The second pattern on Pipe-and-filter systems was better, but I am wondering why they don't provide a diagram of a pipeline or similar for illustration. I also missed a discussion on problems like error handling in pipelines. Should we handle that one the side, thus introducing extra communication, or should we flush the pipeline using poisonous pills when we detect an error? Or perhaps we should ignore it like one does in most media application pipelines?

They also mention in the forces section that the number of filters should be small to reduce pipeline fill/drain time. Unless they mean pipeline latency (the time it takes for one package to reach the other end which is higher if it has to be moved between more stages) I fail to see the reason. Pipeline fill time is usually seen as a problem because for an N-staged pipeline you have to process N packages before reaching full parallelism (N). This is in contrast to task parallelism where one can exploit all the parallelism immediately. However, a pipeline with N+M stages also only need N stages to reach a parallelism of N and the fact that it can reach a bigger amount of parallelism in more time doesn't really affect that. Also, say you have a pipeline of 6 stages with a processing time of 1 each. You then merge these into 3 stages with a processing time of 2 each. Admittedly you now only need 5 time units, as opposed to 3 time units to fill the whole pipeline, but the first case would only need 3 steps to occupy 3 processors while the latter case needs 5 steps. The problem with pipeline fill-time is that you have to wait for the pipeline to start filling up to get parallelism, but I can't see how that problem is solved by reducing the number of stages. Is there a fault in my argument here?

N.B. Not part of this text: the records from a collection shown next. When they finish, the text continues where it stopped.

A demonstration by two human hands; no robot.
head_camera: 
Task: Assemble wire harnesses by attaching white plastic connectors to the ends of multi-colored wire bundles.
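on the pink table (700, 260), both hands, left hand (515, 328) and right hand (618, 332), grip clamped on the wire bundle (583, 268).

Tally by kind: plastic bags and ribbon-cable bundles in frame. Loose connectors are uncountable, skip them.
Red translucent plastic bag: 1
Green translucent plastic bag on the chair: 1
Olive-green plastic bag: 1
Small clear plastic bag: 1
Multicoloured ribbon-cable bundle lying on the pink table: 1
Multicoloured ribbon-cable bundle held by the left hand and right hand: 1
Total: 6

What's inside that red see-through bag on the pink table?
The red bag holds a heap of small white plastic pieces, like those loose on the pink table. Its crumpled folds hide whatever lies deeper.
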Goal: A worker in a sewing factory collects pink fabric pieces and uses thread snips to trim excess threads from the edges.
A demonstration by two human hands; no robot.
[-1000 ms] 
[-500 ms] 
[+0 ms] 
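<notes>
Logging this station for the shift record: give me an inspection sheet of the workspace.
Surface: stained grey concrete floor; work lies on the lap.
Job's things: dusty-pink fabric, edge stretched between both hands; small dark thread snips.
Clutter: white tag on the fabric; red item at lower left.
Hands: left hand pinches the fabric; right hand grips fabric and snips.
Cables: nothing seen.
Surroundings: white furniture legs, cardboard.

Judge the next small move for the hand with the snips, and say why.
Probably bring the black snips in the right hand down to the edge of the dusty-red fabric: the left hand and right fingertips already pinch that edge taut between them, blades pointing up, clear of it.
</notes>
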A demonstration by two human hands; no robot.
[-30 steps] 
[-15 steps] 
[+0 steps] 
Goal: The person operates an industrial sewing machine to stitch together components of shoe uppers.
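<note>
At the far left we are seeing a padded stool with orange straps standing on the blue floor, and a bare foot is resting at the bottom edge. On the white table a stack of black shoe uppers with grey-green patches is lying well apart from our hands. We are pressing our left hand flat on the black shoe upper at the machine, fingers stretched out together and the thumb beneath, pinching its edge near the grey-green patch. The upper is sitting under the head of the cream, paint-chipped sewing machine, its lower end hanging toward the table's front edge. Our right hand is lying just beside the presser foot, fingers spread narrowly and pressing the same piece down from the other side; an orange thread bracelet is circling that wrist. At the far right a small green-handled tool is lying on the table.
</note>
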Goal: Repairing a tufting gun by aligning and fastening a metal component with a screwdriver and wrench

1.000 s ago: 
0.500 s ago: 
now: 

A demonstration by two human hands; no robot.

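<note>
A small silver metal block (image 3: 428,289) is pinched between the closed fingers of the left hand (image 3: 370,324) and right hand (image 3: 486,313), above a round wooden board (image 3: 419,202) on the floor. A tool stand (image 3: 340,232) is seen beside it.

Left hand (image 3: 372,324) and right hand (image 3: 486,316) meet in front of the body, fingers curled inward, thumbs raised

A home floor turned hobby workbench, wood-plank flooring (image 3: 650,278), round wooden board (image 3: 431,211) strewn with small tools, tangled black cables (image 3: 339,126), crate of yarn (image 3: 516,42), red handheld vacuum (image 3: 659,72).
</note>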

The last pattern discussed in this blog post is Iterative Refinement. If I understood it correctly this is a fairly common pattern that goes under a few other names such as BSP, Loosely Synchronous Computations and Compute/Communicate. It was presented as a general programming model by Lesilie Valiant (their reference) and it has been argued that it is to message passing as structured programming is to goto statements. In "Goto Considered Harmful" Dijkstra argues in favor of structured loops instead of goto statements because they allow you to pinpoint and think about a point in a programs execution based on its point in the source code, the call stack and a set of loop indices. In contrast with goto statements you have to consider the whole previous execution trace of that function. With BSP programs you can also pinpoint a point in the programs execution using the same information as structured programming plus iteration indexes giving you the same benefits. In addition to this it also has the effect of separating communications from computations which greatly reduced program complexity. One common usage of this pattern is in grid computations (image filtering, weather calculations) where the computation will be set up as a sequence of steps where different parts of the grid is computed on different processors independently of each other. Each step is then followed by a communication phase involving border exchanges before a new step is started.